_About this task:_
Write down, unchanged, the entries from the first line through the line holding "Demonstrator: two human". Include no other line.
──────── Input data ────────
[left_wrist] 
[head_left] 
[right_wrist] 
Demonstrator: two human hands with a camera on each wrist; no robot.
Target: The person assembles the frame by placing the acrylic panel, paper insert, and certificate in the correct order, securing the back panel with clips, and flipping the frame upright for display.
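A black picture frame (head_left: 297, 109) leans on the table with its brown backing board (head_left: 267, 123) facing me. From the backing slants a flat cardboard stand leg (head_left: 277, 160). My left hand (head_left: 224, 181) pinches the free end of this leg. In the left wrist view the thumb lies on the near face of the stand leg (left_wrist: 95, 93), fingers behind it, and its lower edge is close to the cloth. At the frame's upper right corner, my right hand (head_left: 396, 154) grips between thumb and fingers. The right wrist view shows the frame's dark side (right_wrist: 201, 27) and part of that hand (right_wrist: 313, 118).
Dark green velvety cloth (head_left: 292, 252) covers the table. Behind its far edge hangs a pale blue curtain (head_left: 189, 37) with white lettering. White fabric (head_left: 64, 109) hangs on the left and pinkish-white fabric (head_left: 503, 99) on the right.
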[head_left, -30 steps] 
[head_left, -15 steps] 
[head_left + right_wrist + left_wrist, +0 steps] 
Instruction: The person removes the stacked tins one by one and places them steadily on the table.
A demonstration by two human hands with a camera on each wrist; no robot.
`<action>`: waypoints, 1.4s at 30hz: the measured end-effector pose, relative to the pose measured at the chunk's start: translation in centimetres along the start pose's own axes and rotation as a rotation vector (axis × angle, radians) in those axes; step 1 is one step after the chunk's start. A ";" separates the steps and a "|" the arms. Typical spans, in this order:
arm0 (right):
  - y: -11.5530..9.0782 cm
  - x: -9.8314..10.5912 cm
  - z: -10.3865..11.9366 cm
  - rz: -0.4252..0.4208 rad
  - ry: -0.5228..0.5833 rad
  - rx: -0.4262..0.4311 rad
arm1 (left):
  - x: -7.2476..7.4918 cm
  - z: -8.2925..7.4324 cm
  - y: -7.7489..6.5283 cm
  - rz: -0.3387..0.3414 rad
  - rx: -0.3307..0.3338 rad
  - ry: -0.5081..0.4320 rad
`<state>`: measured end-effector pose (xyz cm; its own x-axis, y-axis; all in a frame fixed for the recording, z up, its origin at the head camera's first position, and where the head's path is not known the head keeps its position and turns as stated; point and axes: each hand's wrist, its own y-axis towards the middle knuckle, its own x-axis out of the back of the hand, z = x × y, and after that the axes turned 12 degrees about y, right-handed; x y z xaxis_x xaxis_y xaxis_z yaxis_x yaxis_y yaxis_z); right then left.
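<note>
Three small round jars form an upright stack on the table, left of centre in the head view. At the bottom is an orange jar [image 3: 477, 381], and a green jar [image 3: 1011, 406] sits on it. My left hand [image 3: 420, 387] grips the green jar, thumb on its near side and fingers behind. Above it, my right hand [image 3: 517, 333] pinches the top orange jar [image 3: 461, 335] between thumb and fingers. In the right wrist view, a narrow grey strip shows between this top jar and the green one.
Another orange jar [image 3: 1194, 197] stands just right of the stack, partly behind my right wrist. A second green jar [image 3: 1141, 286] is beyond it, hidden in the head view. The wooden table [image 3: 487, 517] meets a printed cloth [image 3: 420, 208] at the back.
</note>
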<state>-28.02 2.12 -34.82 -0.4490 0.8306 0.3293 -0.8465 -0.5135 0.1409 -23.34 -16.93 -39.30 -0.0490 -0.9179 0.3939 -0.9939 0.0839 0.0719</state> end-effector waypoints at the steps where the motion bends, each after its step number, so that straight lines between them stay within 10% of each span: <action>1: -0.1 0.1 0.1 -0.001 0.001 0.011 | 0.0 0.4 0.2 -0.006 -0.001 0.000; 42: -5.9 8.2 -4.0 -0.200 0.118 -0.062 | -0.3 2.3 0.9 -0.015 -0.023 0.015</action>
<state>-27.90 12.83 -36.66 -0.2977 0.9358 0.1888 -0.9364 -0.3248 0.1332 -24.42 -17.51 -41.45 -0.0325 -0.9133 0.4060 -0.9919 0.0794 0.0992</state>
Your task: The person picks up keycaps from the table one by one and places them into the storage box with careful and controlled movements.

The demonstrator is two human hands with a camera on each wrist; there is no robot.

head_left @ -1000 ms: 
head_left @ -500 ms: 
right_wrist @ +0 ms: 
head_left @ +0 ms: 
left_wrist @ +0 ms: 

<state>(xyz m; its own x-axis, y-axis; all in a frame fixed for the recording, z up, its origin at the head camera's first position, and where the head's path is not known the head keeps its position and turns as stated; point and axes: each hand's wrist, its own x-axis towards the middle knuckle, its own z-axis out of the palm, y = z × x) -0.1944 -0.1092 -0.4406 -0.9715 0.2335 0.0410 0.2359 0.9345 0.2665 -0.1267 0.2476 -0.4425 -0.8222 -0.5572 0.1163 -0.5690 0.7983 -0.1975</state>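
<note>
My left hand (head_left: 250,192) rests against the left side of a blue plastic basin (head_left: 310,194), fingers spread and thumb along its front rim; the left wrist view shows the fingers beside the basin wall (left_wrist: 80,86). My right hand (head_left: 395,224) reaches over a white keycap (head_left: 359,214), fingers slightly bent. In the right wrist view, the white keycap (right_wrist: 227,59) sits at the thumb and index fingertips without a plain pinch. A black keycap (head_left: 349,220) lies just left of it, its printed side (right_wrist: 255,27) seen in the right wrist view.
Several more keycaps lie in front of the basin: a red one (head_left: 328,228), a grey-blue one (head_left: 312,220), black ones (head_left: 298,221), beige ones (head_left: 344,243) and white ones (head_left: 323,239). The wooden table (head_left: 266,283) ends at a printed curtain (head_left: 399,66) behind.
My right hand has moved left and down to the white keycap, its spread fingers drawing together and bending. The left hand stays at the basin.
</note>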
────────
_Answer for the task:_
[left_wrist] 
[head_left] 
[right_wrist] 
Demonstrator: two human hands with a camera on each wrist; no robot.

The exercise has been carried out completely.